Drawing on figures from our co-operative economy report, he compared the size of the UK co-operative sector to counterparts in Europe, saying “We should be more ambitious about what can be achieved here. We want to see resilient, high-productivity businesses in an economy that is fairer for everyone. The next Labour government will look to at least double the size of the co-operative economy. That’s a £40 billion boost to the economy.”
His suggested mechanisms for supporting the growth of the co-operative sector chime with a number of our policy proposals, including legislation for ‘mutual guarantee societies’ which will enable small businesses to pool resources in order to access much-needed finance and support for self-employed workers to form co-operatives, both of which are recommendations from our latest report on freelancer co-ops that picked up significant media coverage.
The Shadow Chancellor also cited the limited resources allocated to co-operatives in central government, which points to our case for consolidating responsibility for co-ops in the department for business.

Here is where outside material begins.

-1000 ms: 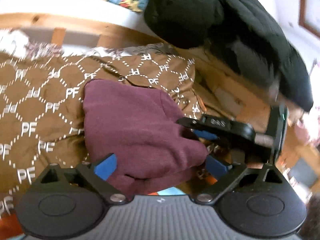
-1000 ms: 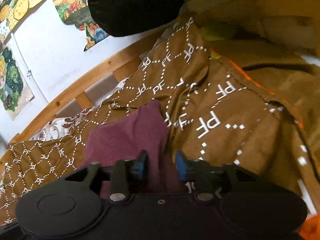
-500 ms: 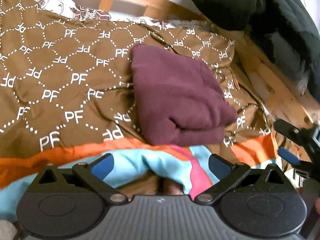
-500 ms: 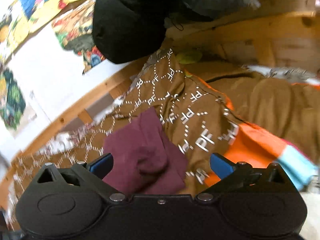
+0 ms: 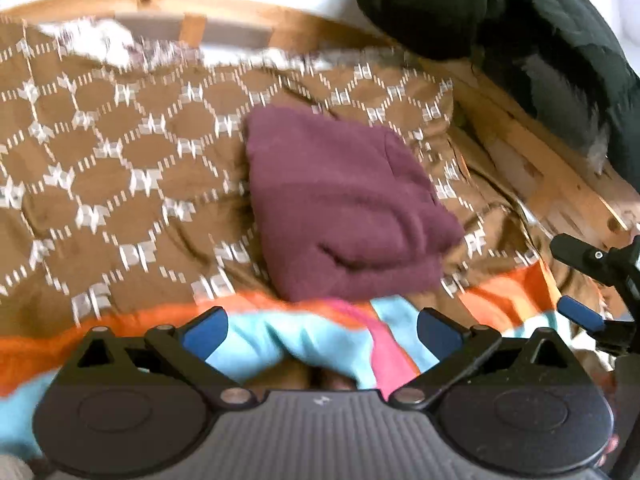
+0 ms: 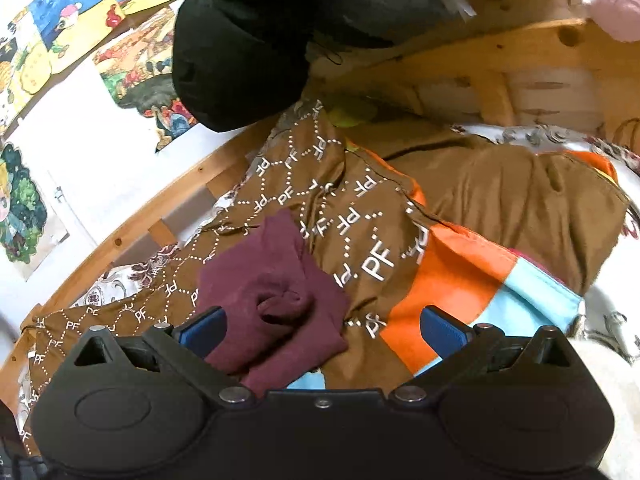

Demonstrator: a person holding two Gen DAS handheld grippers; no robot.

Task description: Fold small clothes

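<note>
Maroon garment (image 5: 344, 208), a soft fleecy knit folded into a plump rectangle, lies on the brown blanket (image 5: 120, 184) near the bed's foot edge, where orange and blue bands run. Left gripper (image 5: 322, 330) and right gripper (image 6: 322, 330) both hang back from it with jaws spread wide and nothing between them; the right's have just been opening. Its top flap seems loosely rolled, though blur hides the seam. Being springy, the thick folds could slump open on the rumpled, uneven blanket.

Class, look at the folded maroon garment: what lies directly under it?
The maroon garment rests on the brown patterned blanket. What lies beneath the blanket there is covered.
</note>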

Ed Mayo, Secretary General of Co-operatives UK, welcomed John McDonnell’s support. He said: “Today’s announcement from John McDonnell is a welcome endorsement of the difference co-operative businesses make, both to individuals and to the economy as whole.

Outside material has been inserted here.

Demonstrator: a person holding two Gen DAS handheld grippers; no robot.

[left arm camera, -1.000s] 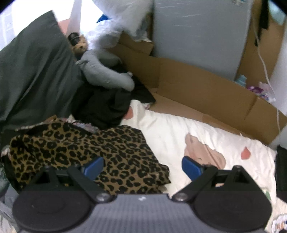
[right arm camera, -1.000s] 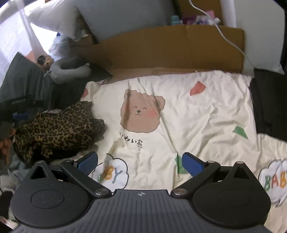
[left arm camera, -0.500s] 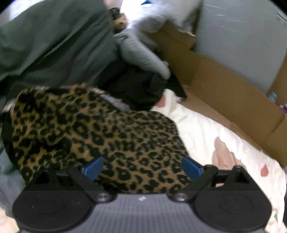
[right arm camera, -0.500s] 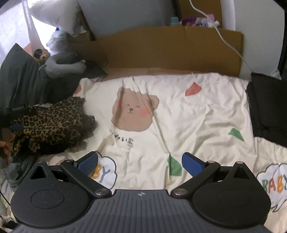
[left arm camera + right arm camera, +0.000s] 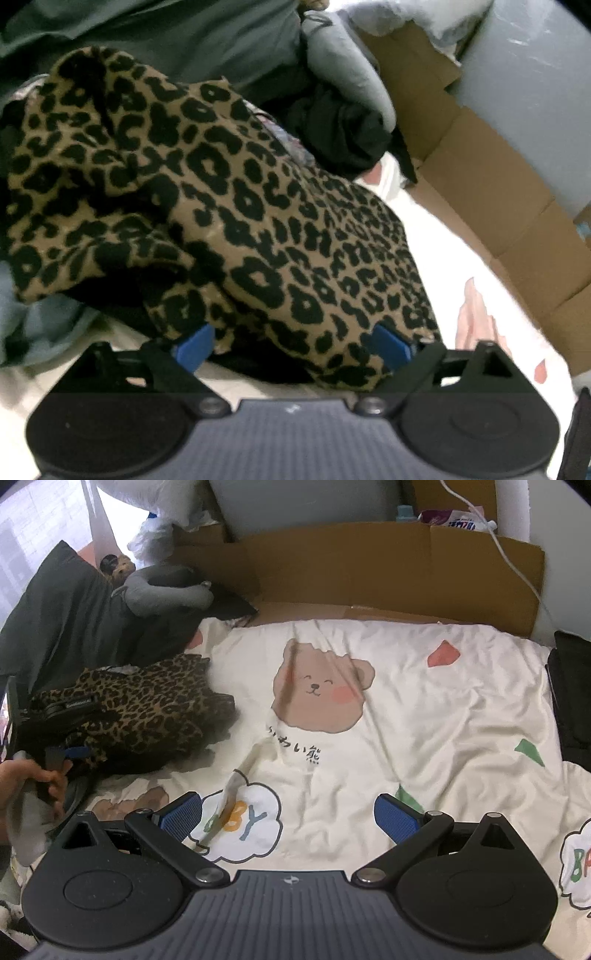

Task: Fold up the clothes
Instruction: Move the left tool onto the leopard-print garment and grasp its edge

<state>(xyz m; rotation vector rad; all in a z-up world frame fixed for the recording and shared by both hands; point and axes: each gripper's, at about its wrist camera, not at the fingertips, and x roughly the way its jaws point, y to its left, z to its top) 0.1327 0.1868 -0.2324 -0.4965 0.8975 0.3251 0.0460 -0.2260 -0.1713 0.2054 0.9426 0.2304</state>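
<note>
Leopard-print fabric in tan and black, a crumpled garment, lies heaped at the left side of the bed, on the cream bedsheet printed with a brown bear face, coloured shapes and cloud patches. In the left wrist view its near hem hangs just over the left gripper, whose jaws stand wide and are closing, the folded edge of the cloth lying between the blue pads; whether the pads already press on the cloth cannot be told, and they look apart from it. In the right wrist view the same garment sits well to the left of the right gripper, and the left gripper's black body rests against the pile there, with a person's hand wrapped round its handle at the frame's left edge. The right gripper hangs above the bare sheet near a cloud patch with coloured letters, its jaws wide apart with nothing between them. Behind the leopard garment lie a black piece of clothing, a grey stuffed toy and a dark grey-green pillow. Brown cardboard panels stand along the far edge of the bed.
</note>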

“The aspiration to double the size of the co-operative sector resonates deeply with Co-operatives UK’s strategy. The action the Shadow Chancellor suggests, including new legislation and allocating more resources in government to support co-operatives, are among proposals that can help deliver this step-change.
“Our report released earlier this month, Not alone, set out the case for co-operative solutions to some of the insecurity faced by freelancers, and we are delighted to see the Shadow Chancellor highlighting this potential and endorsing our recommendation for legislation that will help small businesses club together as co-ops.
“Co-operatives are owned and supported by people of all political parties and of none, whether as customers, employees or local residents. We have and continue to work across the political spectrum to support the development of a more co-operative economy. Labour’s political leadership on this issue and announcement today that co-operatives are an essential part of Labour’s vision for a ‘better, fairer economy’ is welcome indeed.
“We look forward to working with the Labour Party, as we do with other parties in Westminster and the devolved nations, to put this into effect.”